Die Hauptverkehrsstraßen sind die A-2, die von Colombo die ganze Küste Richtung Süden über Galle und Matara nach Osten und dann wieder ins Bergland bis Wellawaja führt sowie die A-1 von Colombo nach Kandy. A-1 klingt zwar nach Autobahn, es sind aber Landstraßen in inzwischen recht gutem Zustand. In den letzen 15 Jahren wurde in Sri Lanka viel in den Strassenbau investiert und nun haben die meisten Hauptstrassen sogar einen durch eine weiße Linie abgetrennten ca. 90cm breiten Seitenstreifen für Fußgänger und Fahrradfahrer auf den wir ausweichen können, wenn uns mal wieder zwei nebeneinander fahrende Expressebusse entgegenkommen. Der inzwischen fertiggestellte Express-Highway führt im Hinterland vom Flughafen bis Matara. Dadurch wurde die Fahrzeit in den Süden von etwa 4-6 auf 2-4 Stunden verkürzt. Der Highway verläuft ca. 6-10Km von der Küste entfernt, kostet eine geringe Maut, ist allerdings für kleine Motorräder, TukTuks und Scooter tabu. Er entlastet aber immerhin die Küstenstrasse, die wir so etwas entspannter fahren können. Der Verkehr auf der A-1 nach Kandy und der A-2 bis Galle ist recht lebhaft und keine reine Freude. Ab Matara wird der Verkehr weniger und in den Bergen ist zum einen wenig Verkehr, zum anderen gibt es phantastische Aussichten aber auch ganz schön heftige Steigungen. Unsere normale Tour geht meist von Hikkaduwa unten rum die A-2 bis in die Berge und nach Kandy. Da verfrachten wir unser Moped für die Rückfahrt nach Hikkaduwa einfach in den Zug, denn die Strecke über Colombo ist nur etwas für hartgesottene Fahrer. Zugfahren mit Motorrad ist relativ preiswert (billiger als der Sprit), man muß nur den Sprit komplett ablassen und ein stabiles Seil zum Verzurren mitbringen und sollte beim Ein- und Ausladen am besten dabei sein. Es empfiehlt sich wie immer den direkt zum Ziel fahrenden Expresszug zu nehmen, damit Mensch und Maschine im gleichen Zug bleiben.

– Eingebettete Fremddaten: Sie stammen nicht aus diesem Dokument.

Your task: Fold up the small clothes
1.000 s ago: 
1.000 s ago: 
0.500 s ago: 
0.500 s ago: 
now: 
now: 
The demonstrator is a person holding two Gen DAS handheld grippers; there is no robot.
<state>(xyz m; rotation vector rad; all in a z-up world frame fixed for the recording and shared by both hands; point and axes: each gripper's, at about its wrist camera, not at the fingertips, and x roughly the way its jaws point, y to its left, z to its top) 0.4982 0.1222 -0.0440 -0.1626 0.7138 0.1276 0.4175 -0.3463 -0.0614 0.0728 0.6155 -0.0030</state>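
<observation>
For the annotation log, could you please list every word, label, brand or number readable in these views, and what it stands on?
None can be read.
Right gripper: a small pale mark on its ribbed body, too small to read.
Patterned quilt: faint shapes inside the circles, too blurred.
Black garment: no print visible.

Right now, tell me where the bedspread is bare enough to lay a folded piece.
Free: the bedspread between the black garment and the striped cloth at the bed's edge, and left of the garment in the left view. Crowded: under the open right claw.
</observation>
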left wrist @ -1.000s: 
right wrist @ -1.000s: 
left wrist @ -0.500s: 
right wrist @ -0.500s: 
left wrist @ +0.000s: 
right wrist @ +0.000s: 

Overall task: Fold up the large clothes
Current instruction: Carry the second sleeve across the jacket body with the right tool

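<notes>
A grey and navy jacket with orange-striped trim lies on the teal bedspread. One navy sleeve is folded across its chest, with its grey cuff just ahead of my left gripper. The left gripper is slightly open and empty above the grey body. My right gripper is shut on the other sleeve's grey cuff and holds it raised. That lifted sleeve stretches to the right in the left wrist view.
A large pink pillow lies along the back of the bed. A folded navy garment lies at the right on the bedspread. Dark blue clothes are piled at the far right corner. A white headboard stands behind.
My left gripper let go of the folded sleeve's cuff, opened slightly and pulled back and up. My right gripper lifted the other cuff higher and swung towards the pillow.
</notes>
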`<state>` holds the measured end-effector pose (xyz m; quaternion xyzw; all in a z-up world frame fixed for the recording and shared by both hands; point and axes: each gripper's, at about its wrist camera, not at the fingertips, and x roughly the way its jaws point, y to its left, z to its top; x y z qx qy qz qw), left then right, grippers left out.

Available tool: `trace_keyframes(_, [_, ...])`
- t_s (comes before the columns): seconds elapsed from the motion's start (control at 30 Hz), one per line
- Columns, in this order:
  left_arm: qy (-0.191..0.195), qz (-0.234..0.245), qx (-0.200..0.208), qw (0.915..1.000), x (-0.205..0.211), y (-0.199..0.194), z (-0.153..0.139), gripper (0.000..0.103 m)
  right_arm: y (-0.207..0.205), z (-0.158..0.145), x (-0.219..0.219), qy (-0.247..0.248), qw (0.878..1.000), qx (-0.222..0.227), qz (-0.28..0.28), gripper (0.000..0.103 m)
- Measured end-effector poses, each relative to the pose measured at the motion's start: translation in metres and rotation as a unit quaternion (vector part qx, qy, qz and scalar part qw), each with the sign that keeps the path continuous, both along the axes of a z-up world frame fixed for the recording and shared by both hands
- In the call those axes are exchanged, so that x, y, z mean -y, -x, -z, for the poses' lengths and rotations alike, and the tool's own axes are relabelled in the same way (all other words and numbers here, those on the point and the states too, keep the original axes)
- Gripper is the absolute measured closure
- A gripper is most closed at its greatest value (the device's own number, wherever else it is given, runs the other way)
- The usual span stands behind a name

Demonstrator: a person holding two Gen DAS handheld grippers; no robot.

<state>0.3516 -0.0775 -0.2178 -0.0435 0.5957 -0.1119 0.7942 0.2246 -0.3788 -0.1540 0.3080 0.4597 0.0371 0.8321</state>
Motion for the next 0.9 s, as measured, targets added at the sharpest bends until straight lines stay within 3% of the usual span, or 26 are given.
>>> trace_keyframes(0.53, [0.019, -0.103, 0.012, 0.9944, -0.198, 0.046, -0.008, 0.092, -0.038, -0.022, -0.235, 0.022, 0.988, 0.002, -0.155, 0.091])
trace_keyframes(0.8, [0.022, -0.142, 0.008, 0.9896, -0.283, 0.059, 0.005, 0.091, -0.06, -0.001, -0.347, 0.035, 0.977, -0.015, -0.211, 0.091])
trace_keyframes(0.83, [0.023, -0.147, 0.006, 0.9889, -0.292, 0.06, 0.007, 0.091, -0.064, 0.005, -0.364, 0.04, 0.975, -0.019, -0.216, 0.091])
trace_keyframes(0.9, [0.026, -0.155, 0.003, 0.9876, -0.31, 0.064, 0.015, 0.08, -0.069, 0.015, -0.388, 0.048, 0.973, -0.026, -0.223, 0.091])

Die Aufgabe der Maschine mit dem zugehörigen Schreibkram kann schon eine Weile dauern, also nicht auf den letzten Drücker zum Bahnhof fahren und wie gesagt: Seil und Kanister mitnehmen (gibt's an vielen Kiosken).
Bei einer geplanten Motorradtour durch das Gebirge beachtet unbedingt die Wettervorhersagen z.B. für Nuwara Elia. Sollte dort Regen oder starke Bewölkung vorhergesagt sein, bleibt lieber im Flachland, dann kann es in den Bergen sehr ungemütlich werden.
Ach ja, Tankstellen gibt es zwar nicht so viele wie bei uns, aber die Versorgung ist ausreichend. In ländlichen Gegenden wird der Sprit dann auch mal flaschenweise verkauft. Bei Fahrten aufs Land also lieber in der letzten Stadt noch eben volltanken.